Psychological Stress • Sexual Behavior • Children with Autism


Members of the family are seen to learn from one another via interaction, and as a result, their perspectives are thought to converge and merge as an expression of the emotional involvement of any given family member [1]. Because parents are the foundations upon which their children create their identities and because children of various ages have diverse perspectives and experiences to contribute, every flaw in the construction of the family has far-reaching consequences [2]. When a family learns that one of their children has a handicap, it may cause profound shifts in the way they think, feel, and act as a unit [3]. Due to the additional and particular effort required of their child with impairments, the parents of such a child will show worry at the level of awareness or unconsciousness if their child's specific requirements are ignored [2]. As a result, the fact that there is a disaled kid in the family in addition to the unwanted qualities that he has is a cause of tension for the child's parents [4].

Parents of autistic children will have a difficult time understanding their kid's condition; they won't be able to tell how their child is different or how they are the same as their other children [5, 6]. The siblings of a kid with impairments believe that he is different from them in attracting the attention of their parents since every child's fundamental need is to feel loved by his or her parents [7]. Autism takes twice the work and attention from parents, which puts them under a lot of stress. Siblings of autistic children seldom assert their claim to help and respite from their parents [8].

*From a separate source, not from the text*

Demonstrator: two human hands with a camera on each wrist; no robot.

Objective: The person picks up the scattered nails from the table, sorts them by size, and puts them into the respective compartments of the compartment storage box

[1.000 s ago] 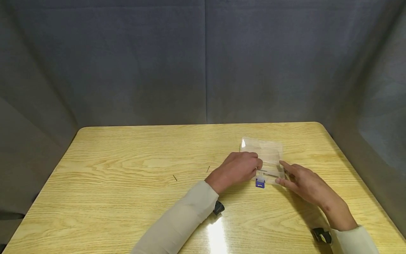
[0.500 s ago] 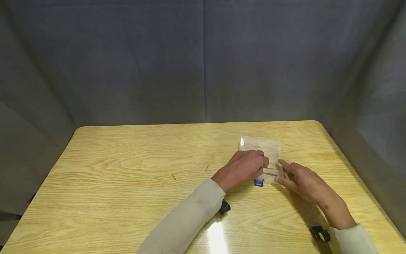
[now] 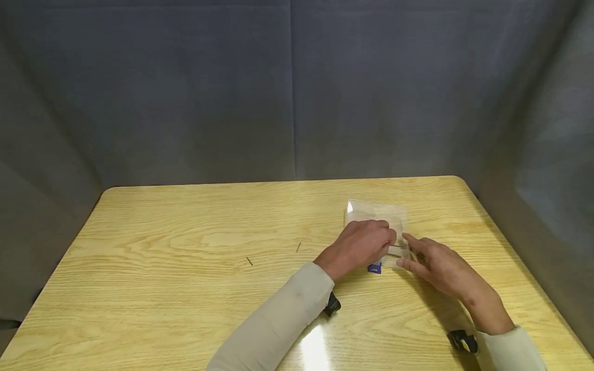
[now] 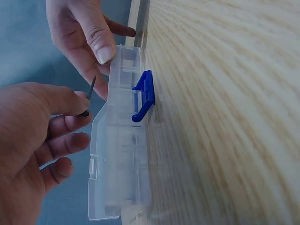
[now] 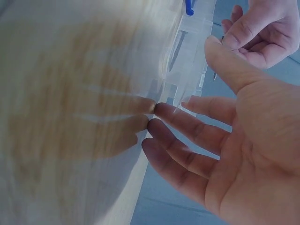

According to many research, there is a higher risk of psychological stress among parents of autistic children. Parents of autistic children performed poorly on multiple tests when compared to parents of kids with other impairments [5-9]. This extreme stress is brought on by the fact that children with impairments, autism in particular, are some of the most challenging cases to comprehend and treat [10].

According to the American Psychiatric Association 2013, autism is a lifelong, complex neurodevelopmental disorder characterized by impaired social interaction and communication (both verbal and nonverbal), difficulties in forming and maintaining relationships with others, and a restricted repertoire of behaviors that are repeated in predictable ways. An abnormal growth pattern is one of the first signs of autism, which often manifests itself in children between the ages of two and three [11], making autism one of the most challenging developmental impairments for the child and the whole family [12]. Autism has been labeled as a developmental condition in the DSM-IV-TR manual of psychiatric illnesses [13]. Parents are more susceptible to psychological stress because of their autistic child's developmental condition, which causes them to have a clouded self-concept, low self-confidence, feelings of self-hatred, and a propensity toward estrangement [14].

The word "psychological stress" refers to the negative effects of external factors on an individual's mental health, whether such effects be temporary or permanent [15]. For the first time in biology, the term "stress" was used by Hans Selye, who also coined the term and described it as "the body's reaction to any stimulus" [16]. Stress may be a reflection of a crisis or issue, a manifestation of it, or a result of its effects, but it is not the same thing [17]. This means that the problem might arrive earlier and cause stress, or it can become a crisis and cause even more stress later on. Extreme and chronic mental stress has far-reaching, deleterious impacts on one's health, including mental and behavioral disturbances, isolation, and impaired social functioning [17]. In a larger sense, stressors all share the same responses and many mediating mechanisms, including social phenomena such as disruption of the social system and the behavior cognitive components that lead to the appraisal of the danger and the ideas connected with it [18].

One of the most fundamental human drives, sex is the foundation upon which our species has been able to flourish and expand. Sexual activity on the part of a certain person may be traced back to his earliest years. Sexual activity in children manifests itself in a variety of contexts, including unstructured play. One kid may play the role of the father, the groom, or the doctor, while the other child may play the role of the mother, the bride, or the patient [19]. This kind of game becomes popular among children after the age of four and is intended to offer an image or fulfill the children's sexual desires. The issue is how parents should handle such a situation when it arises with their children. Freud stated that parents should not give in to their children's sexual or violent desires if they manifest at this age [20]. As a result, the child will naturally repress these urges or impulses until puberty, the natural period for the development of these desires or impulses [21].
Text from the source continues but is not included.